Inflation, which quickened slightly from 3.1 percent in September, was still lower than a median forecast of 3.3 percent in a Reuters poll and was below the official target of 3.5 percent for 2013.
"Although the CPI inflation was mainly pushed up by seasonal food demand, it may fuel market concerns that the central bank may tighten monetary conditions," said Li Huiyong, an economist at Shenyin & Wanguo Securities in Shanghai.
The People's Bank of China refused to inject liquidity into the money markets during regular open market operations on Thursday, triggering worries it would start a new round of tightening in the next few months, traders said.
Data on Friday showed exports rebounded by more than expected in October, adding to signs the economy has found its footing as Beijing prepares its reform agenda for the next decade.
But few analysts believe the central bank will rush to tighten policy amid the lingering global uncertainties.
The PBOC has said it will maintain its prudent policy-setting with timely fine-tuning to keep the economy on an even keel while warding off inflationary risks.
The National Bureau of Statistics said food prices rose 6.5 percent in October from a year earlier, quickening from 6.1 percent in September.
China's producer prices fell 1.5 percent last month from a year earlier - the 20th consecutive month of decline - versus a fall of 1.3 percent the previous month, the bureau said.
Economists polled by Reuters had expected consumer inflation of 3.3 percent and factory-gate prices to decline 1.4 percent.
Month-on-month, consumer prices were up 0.1 percent versus a rise of 0.2 percent expected by economists. Producer prices in October were unchanged from the previous month.
NO TIGHTENING SEEN
Data from the National Bureau of Statistics also showed China's factory output rose 10.3 percent in October from a year earlier, beating market expectations of 10 percent.

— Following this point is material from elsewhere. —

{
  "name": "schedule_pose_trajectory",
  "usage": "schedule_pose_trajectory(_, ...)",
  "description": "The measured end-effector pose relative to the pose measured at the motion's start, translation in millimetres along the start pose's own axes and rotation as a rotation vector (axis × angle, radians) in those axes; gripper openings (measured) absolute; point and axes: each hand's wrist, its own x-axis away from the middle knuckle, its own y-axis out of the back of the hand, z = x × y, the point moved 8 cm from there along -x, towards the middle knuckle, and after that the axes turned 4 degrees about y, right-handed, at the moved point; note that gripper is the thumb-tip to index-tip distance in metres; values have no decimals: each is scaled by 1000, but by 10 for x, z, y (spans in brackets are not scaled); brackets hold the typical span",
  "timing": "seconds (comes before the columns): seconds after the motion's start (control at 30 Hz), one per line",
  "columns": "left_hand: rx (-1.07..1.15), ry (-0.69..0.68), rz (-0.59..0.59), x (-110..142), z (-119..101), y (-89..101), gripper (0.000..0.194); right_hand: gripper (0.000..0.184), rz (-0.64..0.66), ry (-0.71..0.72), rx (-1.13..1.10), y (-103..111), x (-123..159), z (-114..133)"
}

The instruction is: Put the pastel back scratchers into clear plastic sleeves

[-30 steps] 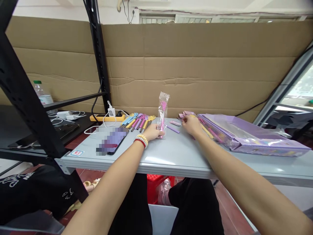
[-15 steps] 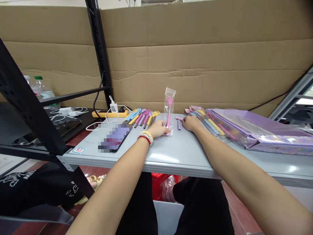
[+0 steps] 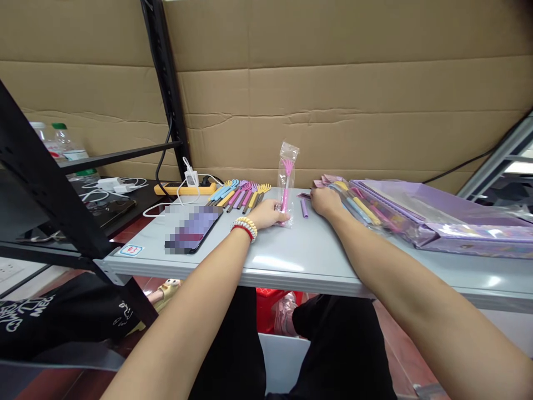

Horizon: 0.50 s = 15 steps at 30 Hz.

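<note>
Pink plastic shows in the clawed stick (image 3: pixel 285 191), upright in its clear bag (image 3: pixel 291 151) above the grey surface (image 3: pixel 266 253). Our left hand (image 3: pixel 265 214) has its fingers clamped on the bagged handle, a low grip that probably steadies the stick and leaves the claw end free. Our right hand (image 3: pixel 327 201) is at the pink packets (image 3: pixel 327 180); we cannot tell whether its fingers are closed. Loose clawed sticks (image 3: pixel 239 197) lie side by side, likely for easy reach, beyond our phone (image 3: pixel 195 229).

Pale beaded bracelet (image 3: pixel 245 225), black trousers (image 3: pixel 343 347)
</note>
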Motion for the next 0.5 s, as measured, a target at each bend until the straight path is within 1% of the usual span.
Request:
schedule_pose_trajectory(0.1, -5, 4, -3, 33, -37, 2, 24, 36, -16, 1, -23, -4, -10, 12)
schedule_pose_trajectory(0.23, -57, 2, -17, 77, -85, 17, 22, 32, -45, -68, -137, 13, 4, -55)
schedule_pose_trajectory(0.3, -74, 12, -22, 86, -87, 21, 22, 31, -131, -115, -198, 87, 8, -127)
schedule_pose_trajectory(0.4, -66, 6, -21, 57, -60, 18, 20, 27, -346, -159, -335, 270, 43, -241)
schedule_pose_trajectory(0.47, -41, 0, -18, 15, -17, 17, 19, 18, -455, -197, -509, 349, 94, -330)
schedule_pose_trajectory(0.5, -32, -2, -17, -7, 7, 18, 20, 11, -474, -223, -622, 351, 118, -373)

Fixed-asset investment, a key driver of economic growth, climbed 20.1 percent in the first 10 months from a year earlier - in line with forecasts. Real estate investment growth rose 19.2 percent, while revenue from property sales rose 32.3 percent.
Retail sales, a key gauge of consumption, were up 13.3 percent in October from a year earlier, versus 13.4 percent expected by the market.
"Overall, the data showed that economy is stabilizing but there are still many external uncertainties," said Chen Letian, an economist at Rising Securities in Beijing.
"We don't expect the central bank to tighten policy sharply, although it may fine-tune policy by targeting market liquidity."
A Reuters poll showed annual growth could slow to 7.5 percent in the fourth-quarter of 2013 from 7.8 percent in the previous three months. The full-year growth could be 7.6 percent - the weakest in 14 years - but ahead of the government's target of 7.5 percent.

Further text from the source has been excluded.